In deze zaak vordert eiseres, die een konijn heeft gekocht van gedaagde, schadevergoeding na het overlijden van het konijn. Eiseres heeft op 11 juli 2020 een konijn, genaamd [Konijn X], gekocht voor € 50,00. Na aankoop vertoonde het konijn ziekteverschijnselen, waarna eiseres contact opnam met gedaagde. Ondanks de toezegging van gedaagde om een vervangend konijn aan te bieden, is [Konijn X] op 22 juli 2020 overleden. Eiseres vordert nu € 100,00 voor het aankoopbedrag, € 404,00 aan dierenartskosten en € 100,00 aan immateriële schadevergoeding, stellende dat gedaagde tekort is geschoten in de nakoming van de koopovereenkomst.
De kantonrechter oordeelt dat het konijn niet voldeed aan de verwachtingen die eiseres op basis van de koopovereenkomst mocht hebben. De kantonrechter stelt vast dat het konijn al ziek was ten tijde van de verkoop, wat leidt tot non-conformiteit. Gedaagde heeft niet aangetoond dat het konijn gezond was bij verkoop. De vordering tot terugbetaling van het aankoopbedrag en de dierenartskosten wordt toegewezen, terwijl de vordering tot immateriële schadevergoeding wordt afgewezen wegens onvoldoende onderbouwing. Gedaagde wordt veroordeeld in de proceskosten van eiseres.

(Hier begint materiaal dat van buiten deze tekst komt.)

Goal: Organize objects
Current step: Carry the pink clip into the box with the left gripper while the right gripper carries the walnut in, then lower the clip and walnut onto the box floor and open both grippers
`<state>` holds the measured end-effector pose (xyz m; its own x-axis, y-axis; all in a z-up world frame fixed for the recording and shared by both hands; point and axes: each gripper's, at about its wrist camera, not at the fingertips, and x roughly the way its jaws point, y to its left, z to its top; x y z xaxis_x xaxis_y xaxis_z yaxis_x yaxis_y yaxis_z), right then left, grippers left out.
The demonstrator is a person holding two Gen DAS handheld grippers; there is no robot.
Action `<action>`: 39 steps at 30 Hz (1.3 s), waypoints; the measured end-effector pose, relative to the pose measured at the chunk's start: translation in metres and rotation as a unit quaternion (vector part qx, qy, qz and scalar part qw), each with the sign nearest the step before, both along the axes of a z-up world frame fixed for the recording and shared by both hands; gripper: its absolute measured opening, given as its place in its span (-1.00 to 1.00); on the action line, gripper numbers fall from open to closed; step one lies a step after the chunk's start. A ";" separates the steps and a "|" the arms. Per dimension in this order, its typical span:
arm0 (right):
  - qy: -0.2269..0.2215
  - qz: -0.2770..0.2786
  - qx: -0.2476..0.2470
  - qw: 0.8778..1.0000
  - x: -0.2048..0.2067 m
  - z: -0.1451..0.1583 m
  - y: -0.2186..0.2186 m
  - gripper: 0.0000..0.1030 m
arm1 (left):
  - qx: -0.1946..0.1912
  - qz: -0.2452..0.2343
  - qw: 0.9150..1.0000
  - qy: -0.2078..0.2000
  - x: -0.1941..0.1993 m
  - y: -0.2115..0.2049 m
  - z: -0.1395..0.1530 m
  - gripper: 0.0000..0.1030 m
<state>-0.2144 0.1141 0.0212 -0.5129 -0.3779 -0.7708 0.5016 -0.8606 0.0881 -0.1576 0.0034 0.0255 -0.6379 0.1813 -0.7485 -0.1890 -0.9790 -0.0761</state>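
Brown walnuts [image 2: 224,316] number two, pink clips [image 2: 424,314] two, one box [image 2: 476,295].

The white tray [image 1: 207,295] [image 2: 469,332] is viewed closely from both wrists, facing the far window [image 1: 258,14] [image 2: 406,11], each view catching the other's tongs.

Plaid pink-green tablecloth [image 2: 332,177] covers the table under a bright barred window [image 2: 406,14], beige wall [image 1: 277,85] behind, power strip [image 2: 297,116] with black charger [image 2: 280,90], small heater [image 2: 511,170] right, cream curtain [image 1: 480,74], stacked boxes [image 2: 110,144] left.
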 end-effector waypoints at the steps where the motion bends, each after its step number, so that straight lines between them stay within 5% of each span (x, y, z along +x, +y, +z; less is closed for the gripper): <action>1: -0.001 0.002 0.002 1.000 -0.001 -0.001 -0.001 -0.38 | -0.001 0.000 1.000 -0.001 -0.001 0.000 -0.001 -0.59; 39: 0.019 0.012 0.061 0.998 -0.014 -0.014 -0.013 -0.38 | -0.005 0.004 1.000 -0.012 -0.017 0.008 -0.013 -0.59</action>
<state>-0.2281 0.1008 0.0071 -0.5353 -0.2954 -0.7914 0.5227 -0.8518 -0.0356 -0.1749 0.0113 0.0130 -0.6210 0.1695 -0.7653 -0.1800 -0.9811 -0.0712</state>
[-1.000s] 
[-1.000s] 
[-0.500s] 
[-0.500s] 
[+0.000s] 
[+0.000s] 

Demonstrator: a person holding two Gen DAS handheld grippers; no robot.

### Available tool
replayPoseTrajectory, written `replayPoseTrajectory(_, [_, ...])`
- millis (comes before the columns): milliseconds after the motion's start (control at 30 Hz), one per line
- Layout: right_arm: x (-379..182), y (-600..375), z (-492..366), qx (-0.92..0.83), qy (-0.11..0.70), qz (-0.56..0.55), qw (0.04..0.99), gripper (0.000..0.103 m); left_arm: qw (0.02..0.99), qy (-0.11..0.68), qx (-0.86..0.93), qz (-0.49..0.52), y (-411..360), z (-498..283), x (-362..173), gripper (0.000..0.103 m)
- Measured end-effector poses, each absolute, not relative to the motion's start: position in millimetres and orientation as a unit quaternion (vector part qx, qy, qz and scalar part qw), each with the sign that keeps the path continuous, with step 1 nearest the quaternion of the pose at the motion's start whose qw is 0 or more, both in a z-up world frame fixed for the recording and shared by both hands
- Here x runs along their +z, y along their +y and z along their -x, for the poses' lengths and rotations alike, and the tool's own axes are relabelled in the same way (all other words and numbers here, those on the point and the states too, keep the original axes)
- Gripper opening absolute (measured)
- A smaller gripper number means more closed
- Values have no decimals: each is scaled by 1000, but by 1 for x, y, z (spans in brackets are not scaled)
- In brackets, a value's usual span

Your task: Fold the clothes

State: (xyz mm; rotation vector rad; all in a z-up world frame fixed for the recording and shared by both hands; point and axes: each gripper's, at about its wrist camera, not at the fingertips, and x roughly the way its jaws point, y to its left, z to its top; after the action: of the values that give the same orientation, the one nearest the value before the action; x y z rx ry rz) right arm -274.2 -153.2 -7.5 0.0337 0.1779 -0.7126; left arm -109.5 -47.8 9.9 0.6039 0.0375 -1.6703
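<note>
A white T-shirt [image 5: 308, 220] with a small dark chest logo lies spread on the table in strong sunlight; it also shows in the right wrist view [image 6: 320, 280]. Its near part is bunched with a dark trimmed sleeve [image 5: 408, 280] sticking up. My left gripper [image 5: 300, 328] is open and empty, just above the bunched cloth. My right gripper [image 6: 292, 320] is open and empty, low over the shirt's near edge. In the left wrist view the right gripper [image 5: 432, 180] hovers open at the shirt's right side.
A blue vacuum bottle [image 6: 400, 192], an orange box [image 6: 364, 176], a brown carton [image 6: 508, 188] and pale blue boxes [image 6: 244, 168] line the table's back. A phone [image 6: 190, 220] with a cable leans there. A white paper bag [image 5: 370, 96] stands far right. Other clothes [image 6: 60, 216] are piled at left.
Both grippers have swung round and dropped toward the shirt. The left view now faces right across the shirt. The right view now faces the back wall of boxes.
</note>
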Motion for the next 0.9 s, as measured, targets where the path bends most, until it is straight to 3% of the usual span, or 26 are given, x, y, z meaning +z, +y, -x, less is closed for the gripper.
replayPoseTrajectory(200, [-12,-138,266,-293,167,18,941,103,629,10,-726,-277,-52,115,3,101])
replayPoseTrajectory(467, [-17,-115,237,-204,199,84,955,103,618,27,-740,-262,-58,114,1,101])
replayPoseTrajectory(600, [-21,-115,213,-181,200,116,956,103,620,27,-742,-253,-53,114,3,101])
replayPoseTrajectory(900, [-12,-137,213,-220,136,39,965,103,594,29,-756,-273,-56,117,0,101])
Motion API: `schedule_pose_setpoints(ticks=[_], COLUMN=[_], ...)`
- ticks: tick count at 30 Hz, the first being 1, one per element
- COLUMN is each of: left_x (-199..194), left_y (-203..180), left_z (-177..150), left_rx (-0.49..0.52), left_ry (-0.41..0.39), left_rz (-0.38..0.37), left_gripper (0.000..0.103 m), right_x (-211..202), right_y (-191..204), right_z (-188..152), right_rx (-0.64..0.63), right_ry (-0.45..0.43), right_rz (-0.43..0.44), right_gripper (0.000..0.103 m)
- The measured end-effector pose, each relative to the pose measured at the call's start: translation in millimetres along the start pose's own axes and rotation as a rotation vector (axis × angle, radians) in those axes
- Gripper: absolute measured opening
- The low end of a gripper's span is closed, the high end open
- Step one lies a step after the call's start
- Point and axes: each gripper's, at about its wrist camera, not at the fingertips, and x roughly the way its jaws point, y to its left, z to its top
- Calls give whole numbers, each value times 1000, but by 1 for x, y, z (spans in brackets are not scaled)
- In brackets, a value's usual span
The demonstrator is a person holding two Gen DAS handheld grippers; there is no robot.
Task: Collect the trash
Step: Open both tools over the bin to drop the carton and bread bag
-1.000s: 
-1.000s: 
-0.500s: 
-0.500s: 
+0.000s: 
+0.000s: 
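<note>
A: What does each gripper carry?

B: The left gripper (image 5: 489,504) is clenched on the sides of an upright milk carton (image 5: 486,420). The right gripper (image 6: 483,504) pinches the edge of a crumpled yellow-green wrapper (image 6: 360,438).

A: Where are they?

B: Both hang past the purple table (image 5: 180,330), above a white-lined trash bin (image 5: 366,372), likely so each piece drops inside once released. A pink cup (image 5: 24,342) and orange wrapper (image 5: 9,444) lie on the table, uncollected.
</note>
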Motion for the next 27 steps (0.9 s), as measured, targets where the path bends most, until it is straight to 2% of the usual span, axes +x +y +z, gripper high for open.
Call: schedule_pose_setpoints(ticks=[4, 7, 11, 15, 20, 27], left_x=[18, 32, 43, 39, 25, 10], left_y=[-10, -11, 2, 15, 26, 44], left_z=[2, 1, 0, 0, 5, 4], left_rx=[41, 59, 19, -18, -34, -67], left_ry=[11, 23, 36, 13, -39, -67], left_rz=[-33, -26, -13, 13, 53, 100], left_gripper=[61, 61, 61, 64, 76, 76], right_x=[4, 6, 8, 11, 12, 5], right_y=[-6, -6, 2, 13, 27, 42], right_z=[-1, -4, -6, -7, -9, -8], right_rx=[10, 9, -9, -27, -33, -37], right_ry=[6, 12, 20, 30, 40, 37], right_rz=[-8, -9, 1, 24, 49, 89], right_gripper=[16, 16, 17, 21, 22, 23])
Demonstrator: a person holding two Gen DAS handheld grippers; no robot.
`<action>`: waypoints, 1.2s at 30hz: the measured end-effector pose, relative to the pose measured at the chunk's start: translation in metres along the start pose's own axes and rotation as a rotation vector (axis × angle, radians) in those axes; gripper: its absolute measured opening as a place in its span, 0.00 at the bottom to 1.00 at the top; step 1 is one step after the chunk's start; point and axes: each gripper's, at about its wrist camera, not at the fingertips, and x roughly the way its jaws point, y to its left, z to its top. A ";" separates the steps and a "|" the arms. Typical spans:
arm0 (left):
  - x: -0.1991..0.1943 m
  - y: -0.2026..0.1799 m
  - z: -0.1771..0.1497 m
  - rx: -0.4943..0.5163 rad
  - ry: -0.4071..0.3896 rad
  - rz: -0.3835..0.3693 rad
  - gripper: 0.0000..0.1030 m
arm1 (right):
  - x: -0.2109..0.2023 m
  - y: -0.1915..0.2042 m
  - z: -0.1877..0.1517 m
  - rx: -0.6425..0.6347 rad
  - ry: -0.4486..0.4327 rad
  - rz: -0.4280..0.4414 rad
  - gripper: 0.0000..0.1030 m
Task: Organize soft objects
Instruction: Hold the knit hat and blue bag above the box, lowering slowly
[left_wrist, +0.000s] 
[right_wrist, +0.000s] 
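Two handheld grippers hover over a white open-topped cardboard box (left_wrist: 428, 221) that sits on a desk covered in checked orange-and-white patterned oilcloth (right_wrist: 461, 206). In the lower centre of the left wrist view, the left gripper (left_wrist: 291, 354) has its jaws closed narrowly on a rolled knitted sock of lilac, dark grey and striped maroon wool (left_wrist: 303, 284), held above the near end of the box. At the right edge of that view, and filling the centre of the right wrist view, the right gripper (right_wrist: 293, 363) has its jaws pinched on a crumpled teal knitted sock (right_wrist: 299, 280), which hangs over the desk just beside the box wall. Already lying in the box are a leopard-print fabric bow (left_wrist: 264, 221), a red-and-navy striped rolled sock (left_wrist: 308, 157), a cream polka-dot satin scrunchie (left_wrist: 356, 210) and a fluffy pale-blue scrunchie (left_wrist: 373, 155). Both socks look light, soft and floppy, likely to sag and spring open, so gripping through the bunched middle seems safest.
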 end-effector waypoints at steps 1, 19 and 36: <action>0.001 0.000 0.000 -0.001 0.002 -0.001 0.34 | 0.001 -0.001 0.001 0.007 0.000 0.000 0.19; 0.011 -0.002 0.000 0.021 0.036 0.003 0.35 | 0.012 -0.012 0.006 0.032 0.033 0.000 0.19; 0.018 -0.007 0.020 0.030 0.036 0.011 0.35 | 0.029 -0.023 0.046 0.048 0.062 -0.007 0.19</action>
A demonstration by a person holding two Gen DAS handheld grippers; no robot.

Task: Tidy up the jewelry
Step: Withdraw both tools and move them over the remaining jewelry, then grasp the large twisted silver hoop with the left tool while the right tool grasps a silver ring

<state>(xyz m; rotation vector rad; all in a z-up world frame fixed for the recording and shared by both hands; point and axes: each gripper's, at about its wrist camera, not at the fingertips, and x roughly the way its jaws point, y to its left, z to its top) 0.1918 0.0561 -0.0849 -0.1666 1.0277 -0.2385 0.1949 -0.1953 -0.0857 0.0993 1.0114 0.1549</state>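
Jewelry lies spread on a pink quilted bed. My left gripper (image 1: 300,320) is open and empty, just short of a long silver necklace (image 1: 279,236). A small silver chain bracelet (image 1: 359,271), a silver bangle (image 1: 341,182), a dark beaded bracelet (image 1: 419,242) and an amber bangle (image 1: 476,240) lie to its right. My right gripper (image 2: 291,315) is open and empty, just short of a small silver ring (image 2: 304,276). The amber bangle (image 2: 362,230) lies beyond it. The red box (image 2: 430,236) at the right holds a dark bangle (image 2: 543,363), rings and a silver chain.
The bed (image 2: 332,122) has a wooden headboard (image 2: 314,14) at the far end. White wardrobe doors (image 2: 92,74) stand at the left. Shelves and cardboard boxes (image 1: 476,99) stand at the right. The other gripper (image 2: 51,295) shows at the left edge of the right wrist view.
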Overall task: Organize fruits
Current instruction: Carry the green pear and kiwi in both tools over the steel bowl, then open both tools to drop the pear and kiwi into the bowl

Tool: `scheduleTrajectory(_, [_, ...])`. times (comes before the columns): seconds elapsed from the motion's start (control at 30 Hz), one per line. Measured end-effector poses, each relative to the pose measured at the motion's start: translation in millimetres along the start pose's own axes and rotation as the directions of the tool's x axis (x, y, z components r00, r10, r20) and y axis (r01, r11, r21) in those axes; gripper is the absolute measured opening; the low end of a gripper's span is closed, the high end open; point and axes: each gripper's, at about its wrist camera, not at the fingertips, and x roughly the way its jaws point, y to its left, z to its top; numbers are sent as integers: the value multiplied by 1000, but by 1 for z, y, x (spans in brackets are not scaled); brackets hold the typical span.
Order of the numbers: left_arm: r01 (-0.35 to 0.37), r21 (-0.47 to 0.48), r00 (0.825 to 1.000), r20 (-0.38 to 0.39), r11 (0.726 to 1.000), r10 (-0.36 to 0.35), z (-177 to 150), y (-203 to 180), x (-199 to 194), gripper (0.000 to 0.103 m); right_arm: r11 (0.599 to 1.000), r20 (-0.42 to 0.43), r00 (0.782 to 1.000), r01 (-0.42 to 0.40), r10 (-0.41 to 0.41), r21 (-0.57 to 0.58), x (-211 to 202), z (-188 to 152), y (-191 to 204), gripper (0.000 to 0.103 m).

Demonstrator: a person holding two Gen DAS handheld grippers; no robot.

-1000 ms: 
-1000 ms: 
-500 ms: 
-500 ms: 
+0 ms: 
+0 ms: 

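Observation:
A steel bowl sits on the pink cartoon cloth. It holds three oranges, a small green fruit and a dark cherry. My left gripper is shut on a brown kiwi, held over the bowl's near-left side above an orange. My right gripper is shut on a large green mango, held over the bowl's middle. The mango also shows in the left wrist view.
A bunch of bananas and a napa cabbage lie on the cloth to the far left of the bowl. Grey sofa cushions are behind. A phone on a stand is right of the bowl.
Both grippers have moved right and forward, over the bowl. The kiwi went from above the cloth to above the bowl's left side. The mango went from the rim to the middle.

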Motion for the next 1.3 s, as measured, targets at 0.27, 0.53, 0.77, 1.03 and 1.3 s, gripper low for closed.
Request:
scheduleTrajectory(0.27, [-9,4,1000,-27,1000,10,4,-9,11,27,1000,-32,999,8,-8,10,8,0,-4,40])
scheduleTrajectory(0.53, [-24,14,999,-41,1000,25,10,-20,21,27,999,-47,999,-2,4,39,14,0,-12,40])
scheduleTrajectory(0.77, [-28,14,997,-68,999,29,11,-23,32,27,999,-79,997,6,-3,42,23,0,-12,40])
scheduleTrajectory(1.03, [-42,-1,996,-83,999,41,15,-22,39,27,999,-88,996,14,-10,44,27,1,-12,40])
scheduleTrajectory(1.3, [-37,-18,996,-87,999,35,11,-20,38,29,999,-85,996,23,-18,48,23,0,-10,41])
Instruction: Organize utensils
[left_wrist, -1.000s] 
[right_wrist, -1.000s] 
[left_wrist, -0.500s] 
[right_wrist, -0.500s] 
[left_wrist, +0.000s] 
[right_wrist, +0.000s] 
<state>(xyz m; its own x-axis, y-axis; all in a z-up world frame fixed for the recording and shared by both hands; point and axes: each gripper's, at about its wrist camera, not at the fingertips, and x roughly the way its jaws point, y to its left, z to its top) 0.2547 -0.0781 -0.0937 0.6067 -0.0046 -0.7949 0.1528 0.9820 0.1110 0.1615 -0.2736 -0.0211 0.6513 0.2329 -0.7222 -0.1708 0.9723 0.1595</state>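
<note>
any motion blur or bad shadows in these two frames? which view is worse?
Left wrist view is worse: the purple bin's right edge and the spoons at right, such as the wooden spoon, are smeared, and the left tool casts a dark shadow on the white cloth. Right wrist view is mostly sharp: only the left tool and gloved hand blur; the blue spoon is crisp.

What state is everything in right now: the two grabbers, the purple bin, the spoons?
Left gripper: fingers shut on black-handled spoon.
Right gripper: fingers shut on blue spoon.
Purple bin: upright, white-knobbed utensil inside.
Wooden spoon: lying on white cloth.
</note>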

De beslissing van de kantonrechter is als volgt: gedaagde wordt veroordeeld tot betaling van € 454,00 aan eiseres, en in de proceskosten van eiseres, die in totaal € 595,88 bedragen. De proceskosten in het incident worden aan eiseres opgelegd, begroot op € 62,00. De veroordelingen zijn uitvoerbaar bij voorraad.